- The problem: Transcribe exactly the lines from the first line of the records through the line containing "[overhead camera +", and leave out every picture.

- Records for this task:
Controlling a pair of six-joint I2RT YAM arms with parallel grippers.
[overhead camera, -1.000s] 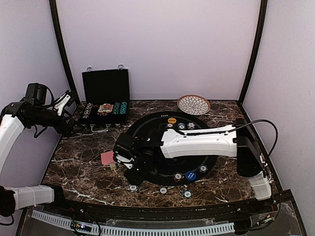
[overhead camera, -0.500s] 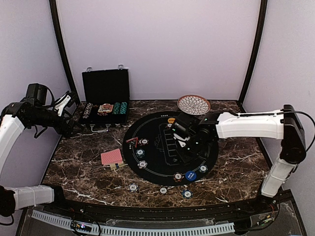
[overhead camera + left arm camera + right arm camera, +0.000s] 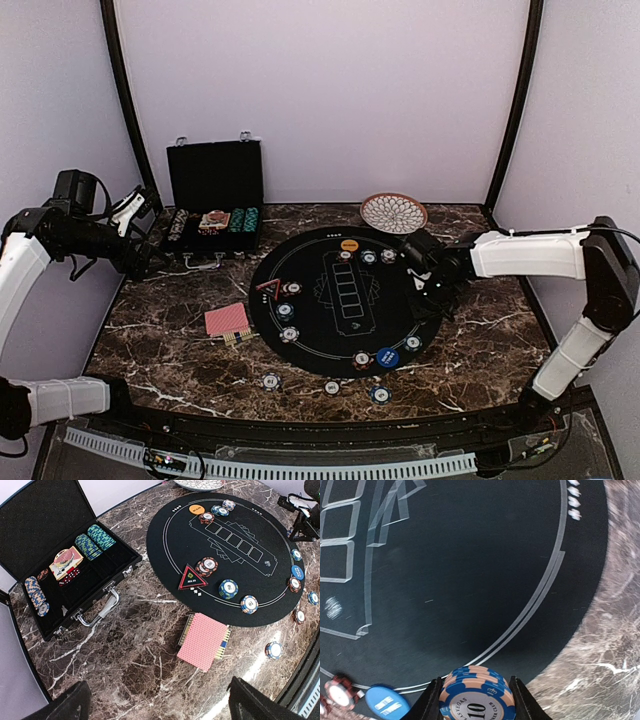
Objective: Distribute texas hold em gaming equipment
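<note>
Over at the right rim of the black round felt mat (image 3: 322,340): got the right jaws part-closed on a small stack of blue-and-peach striped poker chips (image 3: 476,700), pinched side to side, "10" face turned toward the wrist camera. Can't tell whether it's touching the felt. Sitting right over the white double ring line, with bare brown marble desk (image 3: 480,330) just to the right as elbow room.

Left jaws spread fully wide, gripping nothing, hovering by the left desk edge near the open black hinged case (image 3: 215,195).

Got the red-backed deck of playing cards (image 3: 227,320) flat on the marble just beside the mat's left edge. Long axis roughly left-right in the top view, right end tipped slightly toward the back. Yellowish card edges poking out along the near side.

Red triangle marker button (image 3: 268,288) on the mat's left part, next to a striped chip stack (image 3: 290,288); tip aimed up-frame in the left wrist view, lettered side at the bottom. Orange round button (image 3: 349,244) at the far rim, blue round button (image 3: 388,357) near the front-right rim. Three loose chips (image 3: 331,387) strung along the marble between mat and near desk edge. Patterned round plate (image 3: 394,212) just behind the mat.
</note>
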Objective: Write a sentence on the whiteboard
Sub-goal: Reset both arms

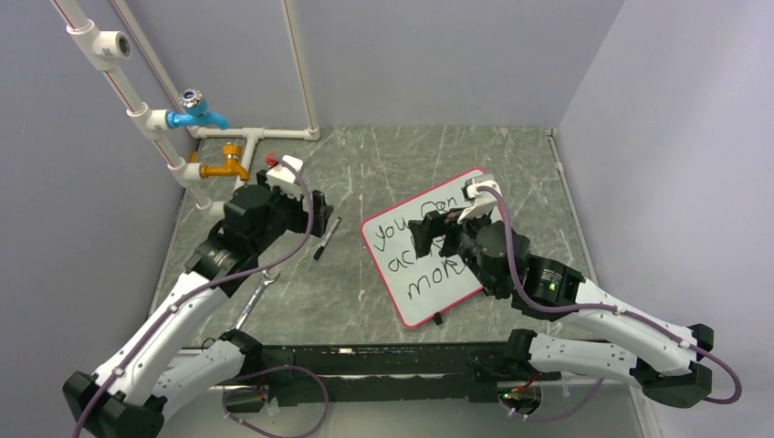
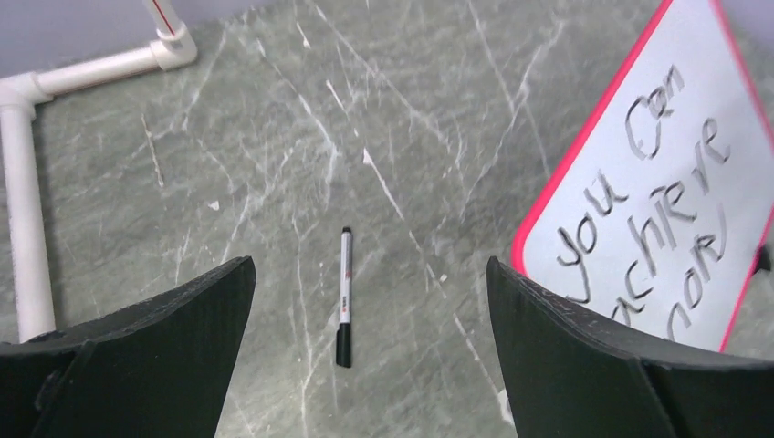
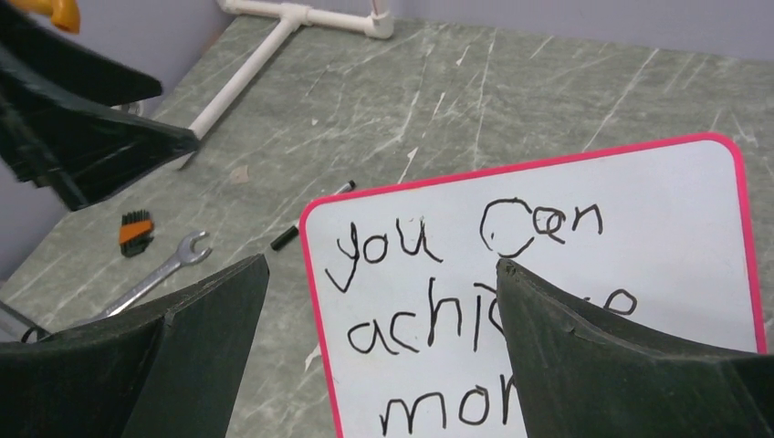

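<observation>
Judging by the whiteboard (image 1: 388, 274), lying on the table (image 1: 383, 173) right of centre, you look essentially done: it reads "you can achieve mor", its end hidden. Your left gripper (image 2: 367, 274) hangs wide open over the marker (image 2: 344, 297) on the table; your right gripper (image 3: 381, 263) gapes empty above the board.

Items counted: one whiteboard (image 1: 436, 297), one marker (image 1: 327, 239), one wrench (image 1: 256, 299), one small orange-black brush (image 3: 135, 232), two taps fitted on white pipework (image 1: 265, 134): blue tap (image 1: 196, 116), orange tap (image 1: 226, 168)
</observation>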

- Exercise response:
Controlling a pair of six-joint I2RT YAM arms with parallel grippers.
[overhead camera, -1.000s] 
[overhead camera, -0.500s] 
[overhead camera + left arm camera + right arm camera, +0.000s] 

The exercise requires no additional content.